César Montoya


Pocas horas les duró la luna de miel a los uribistas. Tenían seguridad que el presidente Santos se convertiría en obediente amanuense del autócrata, topándose con un protagonista soberanamente independiente que, desde el comienzo, hizo gala de criterio emancipado en la escogencia de sus ministros. En el país hay una amable visión del nuevo mandatario, personaje insólitamente activo, desprovisto de petulancias impositivas. El Presidente anterior era un Júpiter tonante, polarizador y agresivo, transformado en un caprichoso semidios. Santos es un estadista tranquilo, suave en el trato de sus conciudadanos, capaz de convencer a la opinión de los derroteros de su buen gobierno.
Psicológicamente, Álvaro Uribe y Juan Manuel Santos, son personajes antónimos.
Uribe, mancebo aún, fue un consentido del poder. Conflictivo y autoritario, tuvo rápidos ascensos en la vida pública. Además de la innegable brillantez de su inteligencia, lo impulsó una desaforada vocación por el estudio. Por eso su comprobada capacidad para ser dañino.
El tío abuelo de Juan Manuel Santos fue presidente de Colombia. De oro su cuna, de la élite sus amistades, cercanas sus relaciones con el alto gobierno. Creció tuteando embajadores y ministros. Además el periódico El Tiempo fue siempre, por derecho propio, su refugio para soñar. Púber, recibió privilegios burocráticos y más adelante fue atosigado de nombramientos en cadena, en los exclusivos círculos en donde se decide la suerte del país. La familia de Uribe padeció martirologios. La de Santos fue siempre halagada por la fortuna.
A Uribe lo plasmó un sino espartano y pese a los mimos de la vida, se ha movido entre abismos y praderas. Es un rebelde y un sibilino espadachín. Su imaginación está alinderada por fantasmales enemigos, enfrentándolos en irreales estadios de guerra. Suyos son los acondicionamientos para las acciones heroicas, las amenazas fieras y la prontitud para la camorra. Su gobierno fue una calcomanía de su temperamento tempestuoso. Es arrollador y vehemente, áspero para dar golpes, rencoroso, con ostentación de púgil.
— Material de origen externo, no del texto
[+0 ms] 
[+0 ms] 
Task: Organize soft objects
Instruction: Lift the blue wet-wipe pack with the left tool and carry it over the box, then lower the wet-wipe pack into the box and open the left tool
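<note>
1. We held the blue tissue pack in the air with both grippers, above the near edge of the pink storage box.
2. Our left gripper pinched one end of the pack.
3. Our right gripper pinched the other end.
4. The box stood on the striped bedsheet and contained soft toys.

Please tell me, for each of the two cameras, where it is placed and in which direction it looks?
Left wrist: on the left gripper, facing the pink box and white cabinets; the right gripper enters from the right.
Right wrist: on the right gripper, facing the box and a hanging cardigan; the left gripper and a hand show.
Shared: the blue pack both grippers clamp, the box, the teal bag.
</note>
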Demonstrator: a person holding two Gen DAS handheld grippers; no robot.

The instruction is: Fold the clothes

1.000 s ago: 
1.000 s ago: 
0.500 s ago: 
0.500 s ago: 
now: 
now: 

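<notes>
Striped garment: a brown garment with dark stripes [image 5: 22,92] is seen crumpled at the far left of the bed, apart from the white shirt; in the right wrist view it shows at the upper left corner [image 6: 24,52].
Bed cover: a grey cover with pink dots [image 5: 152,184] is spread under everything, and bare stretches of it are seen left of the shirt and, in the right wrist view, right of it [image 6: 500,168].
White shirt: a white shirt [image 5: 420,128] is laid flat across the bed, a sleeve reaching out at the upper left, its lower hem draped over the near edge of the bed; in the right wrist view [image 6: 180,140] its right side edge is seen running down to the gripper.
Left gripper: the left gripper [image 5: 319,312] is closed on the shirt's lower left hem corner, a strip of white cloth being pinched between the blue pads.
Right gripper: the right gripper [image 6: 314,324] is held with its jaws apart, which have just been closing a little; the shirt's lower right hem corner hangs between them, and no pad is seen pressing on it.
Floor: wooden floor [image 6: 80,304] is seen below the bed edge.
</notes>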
Polarizó a los colombianos.
Santos se ha movido sobre ventajosos puentes aéreos. Todo lo ha recibido como un obsequio del zodiaco que lo protege. Sin embargo, no descuidó la solidez de su formación. Es un estadista. Tiene dimensión amplia de la administración pública, conoce sus engranajes, intuye la psicología del mando, es paciente y eficaz en los resultados. Sabe esperar. Su elipsis es una epopeya a la disciplina intelectual, a la morosa administración de los invernaderos cuando las estaciones no le son propicias, a la perseverancia en los objetivos. En su horizonte siempre hay un futuro.
Santos y Uribe son antípodas. Vinagre y miel. Mientras el segundo es olímpico y desdeñoso, desafiante y amargo en el lenguaje, el primero es diplomático, reposado y olfativo, como buen jugador de póker. Si Uribe, fusil en mano, es frentero en las vanguardias, Santos se parapeta en la retaguardia, frío y calculador, oculto pero con ojo avizor, oportuno para aprovechar las “circunstancias”, símil afortunado del pensador Ortega y Gasset. Uribe es inteligencia, Santos talento. Uribe es canícula ardiente. Santos mañana tibia y vespertina calmosa. Uribe estrépito, Santos armonía y sosiego.
Tienen un presente irreconciliable. Mientras Uribe utiliza la memoria para saborear rencores y rumiar nostalgias que empequeñecen su corazón, Santos rema sobre aguas con futuros plácidos, asido a coyunturas bajo su control. Con grafismo feliz estampilló a su émulo: “Uribe es el pasado”.